Your task is to copy each line in the listing that includes the word "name".

• DATA TO USE:
============

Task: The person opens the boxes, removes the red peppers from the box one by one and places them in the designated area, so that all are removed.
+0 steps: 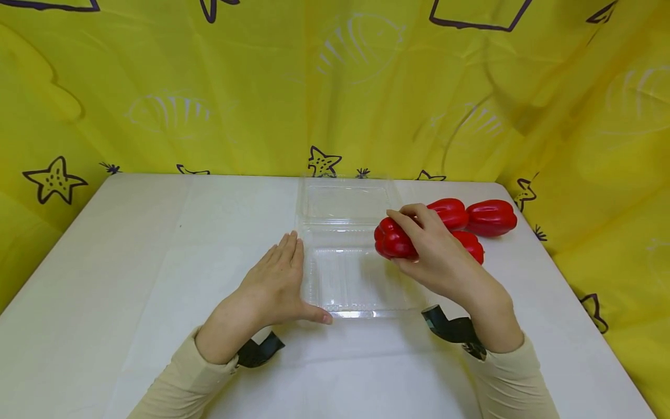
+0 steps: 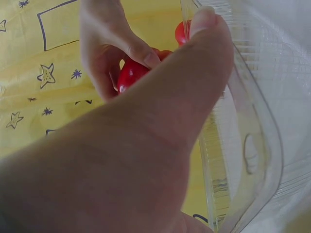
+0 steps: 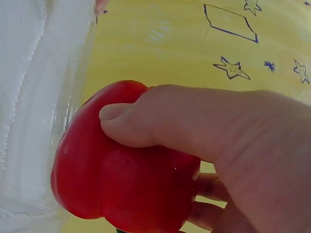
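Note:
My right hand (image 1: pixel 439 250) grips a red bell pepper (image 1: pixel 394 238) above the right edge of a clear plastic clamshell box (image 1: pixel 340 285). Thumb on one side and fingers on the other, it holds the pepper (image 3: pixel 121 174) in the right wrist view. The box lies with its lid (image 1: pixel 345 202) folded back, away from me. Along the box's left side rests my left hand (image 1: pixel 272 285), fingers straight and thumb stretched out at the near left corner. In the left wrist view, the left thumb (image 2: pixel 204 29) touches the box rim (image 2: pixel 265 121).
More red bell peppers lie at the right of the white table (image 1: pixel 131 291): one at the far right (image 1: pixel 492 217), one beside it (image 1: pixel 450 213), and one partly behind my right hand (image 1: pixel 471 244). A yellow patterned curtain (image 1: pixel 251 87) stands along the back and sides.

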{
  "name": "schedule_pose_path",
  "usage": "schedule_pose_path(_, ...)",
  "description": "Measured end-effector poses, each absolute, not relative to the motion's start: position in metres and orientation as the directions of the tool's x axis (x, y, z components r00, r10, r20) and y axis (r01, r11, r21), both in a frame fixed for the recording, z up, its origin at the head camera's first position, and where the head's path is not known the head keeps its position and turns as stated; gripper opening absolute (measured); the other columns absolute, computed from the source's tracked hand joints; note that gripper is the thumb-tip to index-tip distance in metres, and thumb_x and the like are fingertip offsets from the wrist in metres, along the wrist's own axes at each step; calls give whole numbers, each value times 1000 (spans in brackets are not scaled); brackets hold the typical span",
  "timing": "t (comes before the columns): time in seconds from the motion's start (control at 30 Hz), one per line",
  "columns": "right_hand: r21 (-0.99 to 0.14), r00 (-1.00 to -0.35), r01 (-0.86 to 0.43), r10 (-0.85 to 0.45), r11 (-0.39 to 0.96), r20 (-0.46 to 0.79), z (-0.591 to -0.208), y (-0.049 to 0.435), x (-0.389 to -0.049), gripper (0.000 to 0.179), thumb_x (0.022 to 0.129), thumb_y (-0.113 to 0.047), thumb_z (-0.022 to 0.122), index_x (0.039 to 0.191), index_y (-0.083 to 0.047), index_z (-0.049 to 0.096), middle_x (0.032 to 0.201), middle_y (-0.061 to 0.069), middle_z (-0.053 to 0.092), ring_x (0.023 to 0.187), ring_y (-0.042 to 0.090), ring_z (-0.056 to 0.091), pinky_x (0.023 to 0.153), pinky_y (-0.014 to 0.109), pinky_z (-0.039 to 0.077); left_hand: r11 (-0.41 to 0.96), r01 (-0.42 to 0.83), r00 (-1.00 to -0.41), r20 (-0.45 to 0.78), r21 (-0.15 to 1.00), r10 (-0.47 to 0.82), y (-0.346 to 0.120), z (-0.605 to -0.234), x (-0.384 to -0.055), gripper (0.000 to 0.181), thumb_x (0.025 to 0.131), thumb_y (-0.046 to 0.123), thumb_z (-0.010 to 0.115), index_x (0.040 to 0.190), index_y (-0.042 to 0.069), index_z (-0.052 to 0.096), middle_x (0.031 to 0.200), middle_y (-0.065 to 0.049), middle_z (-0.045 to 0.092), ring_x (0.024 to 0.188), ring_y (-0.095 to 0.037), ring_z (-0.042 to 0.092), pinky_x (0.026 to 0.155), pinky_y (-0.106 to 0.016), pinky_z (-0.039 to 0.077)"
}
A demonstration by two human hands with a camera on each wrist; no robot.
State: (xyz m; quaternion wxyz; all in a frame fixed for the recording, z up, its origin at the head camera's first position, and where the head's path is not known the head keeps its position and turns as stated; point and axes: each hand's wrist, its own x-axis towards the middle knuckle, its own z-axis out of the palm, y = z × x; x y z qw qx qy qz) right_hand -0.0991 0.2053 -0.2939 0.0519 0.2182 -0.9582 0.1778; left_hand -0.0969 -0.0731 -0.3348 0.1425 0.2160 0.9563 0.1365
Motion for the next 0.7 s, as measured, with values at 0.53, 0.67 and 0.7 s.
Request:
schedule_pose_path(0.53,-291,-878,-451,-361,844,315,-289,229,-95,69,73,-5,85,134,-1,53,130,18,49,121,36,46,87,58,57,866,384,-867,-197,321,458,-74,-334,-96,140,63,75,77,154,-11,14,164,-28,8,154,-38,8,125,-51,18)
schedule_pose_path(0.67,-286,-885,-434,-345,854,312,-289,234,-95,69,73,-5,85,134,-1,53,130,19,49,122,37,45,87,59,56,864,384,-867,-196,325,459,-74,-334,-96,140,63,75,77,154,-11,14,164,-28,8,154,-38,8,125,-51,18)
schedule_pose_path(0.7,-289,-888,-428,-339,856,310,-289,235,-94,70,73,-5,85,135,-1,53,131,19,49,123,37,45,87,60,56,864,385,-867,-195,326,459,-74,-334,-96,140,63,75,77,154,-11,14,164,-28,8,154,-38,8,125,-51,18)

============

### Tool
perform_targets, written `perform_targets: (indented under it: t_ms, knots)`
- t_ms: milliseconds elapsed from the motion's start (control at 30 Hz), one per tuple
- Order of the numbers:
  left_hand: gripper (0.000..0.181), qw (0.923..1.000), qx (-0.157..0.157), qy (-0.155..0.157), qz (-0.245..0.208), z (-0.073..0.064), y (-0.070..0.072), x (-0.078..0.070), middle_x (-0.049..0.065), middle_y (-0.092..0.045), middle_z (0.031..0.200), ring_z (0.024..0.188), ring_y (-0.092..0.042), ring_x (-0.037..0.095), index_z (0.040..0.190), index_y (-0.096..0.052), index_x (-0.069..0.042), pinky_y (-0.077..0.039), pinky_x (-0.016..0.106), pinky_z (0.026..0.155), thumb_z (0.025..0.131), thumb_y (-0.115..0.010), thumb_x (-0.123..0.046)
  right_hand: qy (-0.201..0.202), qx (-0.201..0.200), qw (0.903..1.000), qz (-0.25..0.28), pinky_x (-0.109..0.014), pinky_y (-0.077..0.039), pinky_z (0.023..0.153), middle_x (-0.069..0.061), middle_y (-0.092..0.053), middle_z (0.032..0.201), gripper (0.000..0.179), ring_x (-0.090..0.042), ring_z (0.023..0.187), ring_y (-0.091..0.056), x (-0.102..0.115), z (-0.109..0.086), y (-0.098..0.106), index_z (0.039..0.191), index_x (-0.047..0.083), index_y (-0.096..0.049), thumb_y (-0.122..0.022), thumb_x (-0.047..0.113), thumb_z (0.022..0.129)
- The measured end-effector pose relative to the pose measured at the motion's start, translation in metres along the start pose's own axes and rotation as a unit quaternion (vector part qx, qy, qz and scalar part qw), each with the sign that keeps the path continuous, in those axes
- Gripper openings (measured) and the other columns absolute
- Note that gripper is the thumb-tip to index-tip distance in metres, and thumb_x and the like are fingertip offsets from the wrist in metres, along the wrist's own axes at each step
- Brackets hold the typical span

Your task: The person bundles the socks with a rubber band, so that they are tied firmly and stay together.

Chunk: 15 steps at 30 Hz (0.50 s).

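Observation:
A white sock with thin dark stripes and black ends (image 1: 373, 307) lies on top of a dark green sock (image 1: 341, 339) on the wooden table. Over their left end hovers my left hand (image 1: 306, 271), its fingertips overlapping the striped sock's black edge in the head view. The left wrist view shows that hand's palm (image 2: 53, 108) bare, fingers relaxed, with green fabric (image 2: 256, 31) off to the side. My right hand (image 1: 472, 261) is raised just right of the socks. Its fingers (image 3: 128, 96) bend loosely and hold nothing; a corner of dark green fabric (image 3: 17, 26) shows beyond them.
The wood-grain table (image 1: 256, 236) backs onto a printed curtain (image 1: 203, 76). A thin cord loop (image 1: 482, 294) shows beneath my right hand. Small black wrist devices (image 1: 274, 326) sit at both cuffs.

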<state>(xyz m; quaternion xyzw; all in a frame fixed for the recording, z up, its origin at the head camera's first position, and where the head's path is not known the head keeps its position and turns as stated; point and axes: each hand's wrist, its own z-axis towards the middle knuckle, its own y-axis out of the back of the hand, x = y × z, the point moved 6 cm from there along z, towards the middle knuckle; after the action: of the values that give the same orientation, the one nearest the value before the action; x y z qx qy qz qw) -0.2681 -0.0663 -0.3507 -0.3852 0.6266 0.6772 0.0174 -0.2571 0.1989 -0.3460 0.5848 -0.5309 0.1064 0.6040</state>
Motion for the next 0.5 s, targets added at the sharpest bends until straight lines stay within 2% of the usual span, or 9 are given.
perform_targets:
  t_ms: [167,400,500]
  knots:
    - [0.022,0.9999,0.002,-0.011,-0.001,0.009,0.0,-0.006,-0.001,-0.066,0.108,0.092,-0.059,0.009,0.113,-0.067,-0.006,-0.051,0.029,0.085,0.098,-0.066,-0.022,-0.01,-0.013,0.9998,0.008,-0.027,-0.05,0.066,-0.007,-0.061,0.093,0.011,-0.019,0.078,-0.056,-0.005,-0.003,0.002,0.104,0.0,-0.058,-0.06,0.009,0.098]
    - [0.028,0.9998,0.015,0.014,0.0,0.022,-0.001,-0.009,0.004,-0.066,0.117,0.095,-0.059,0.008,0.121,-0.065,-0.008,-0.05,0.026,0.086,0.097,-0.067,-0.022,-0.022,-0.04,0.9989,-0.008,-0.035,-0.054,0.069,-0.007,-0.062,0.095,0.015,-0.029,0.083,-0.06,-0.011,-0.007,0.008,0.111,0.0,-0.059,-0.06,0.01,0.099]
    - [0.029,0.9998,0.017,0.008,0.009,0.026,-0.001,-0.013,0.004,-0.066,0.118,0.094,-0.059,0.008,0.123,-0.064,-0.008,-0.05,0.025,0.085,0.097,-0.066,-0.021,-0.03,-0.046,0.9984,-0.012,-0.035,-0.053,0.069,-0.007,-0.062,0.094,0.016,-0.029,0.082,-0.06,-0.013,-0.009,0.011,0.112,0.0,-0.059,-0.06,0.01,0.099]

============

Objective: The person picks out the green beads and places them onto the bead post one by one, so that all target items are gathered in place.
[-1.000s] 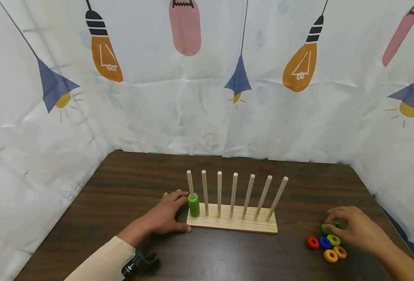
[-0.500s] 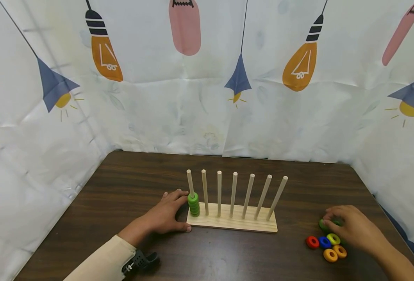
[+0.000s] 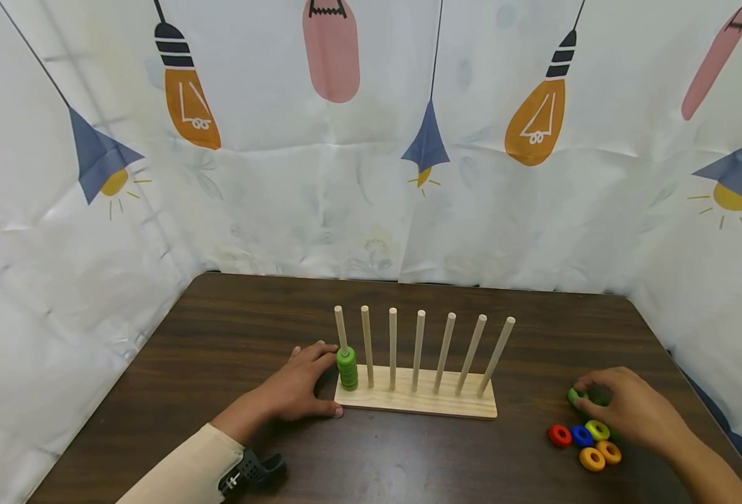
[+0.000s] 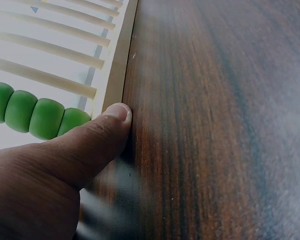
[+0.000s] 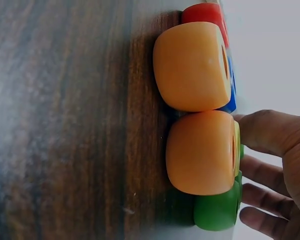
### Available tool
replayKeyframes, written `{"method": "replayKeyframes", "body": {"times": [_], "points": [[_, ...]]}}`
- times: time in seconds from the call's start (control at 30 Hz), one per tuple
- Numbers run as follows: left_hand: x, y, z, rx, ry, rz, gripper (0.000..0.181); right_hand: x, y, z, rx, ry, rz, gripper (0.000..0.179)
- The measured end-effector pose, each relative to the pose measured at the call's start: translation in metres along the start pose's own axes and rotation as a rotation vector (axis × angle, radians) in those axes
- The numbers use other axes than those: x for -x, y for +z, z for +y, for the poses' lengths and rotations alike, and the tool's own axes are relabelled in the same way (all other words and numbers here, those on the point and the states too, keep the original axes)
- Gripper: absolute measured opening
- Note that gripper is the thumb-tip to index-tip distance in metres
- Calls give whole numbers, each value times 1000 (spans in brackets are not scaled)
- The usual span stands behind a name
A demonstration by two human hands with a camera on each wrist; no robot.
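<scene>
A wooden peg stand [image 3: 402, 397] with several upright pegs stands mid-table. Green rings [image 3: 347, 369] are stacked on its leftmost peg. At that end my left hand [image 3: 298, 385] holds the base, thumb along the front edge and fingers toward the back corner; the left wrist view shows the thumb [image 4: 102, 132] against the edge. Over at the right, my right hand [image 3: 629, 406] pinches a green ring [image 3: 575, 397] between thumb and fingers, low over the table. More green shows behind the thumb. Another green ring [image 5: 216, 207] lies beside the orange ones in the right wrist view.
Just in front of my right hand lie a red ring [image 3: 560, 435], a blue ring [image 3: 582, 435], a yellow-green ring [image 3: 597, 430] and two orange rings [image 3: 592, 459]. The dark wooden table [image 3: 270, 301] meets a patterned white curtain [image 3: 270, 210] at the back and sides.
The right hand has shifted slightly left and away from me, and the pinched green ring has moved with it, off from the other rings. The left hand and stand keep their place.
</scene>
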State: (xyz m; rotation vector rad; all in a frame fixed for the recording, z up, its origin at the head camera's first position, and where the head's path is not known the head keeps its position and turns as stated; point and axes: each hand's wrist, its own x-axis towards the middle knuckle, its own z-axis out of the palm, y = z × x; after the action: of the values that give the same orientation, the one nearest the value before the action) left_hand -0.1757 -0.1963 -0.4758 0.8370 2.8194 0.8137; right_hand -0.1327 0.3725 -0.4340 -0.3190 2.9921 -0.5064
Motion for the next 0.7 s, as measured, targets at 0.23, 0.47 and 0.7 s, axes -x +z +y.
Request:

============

• EXERCISE RESPONSE:
  "name": "schedule_pose_path",
- The usual span stands behind a name

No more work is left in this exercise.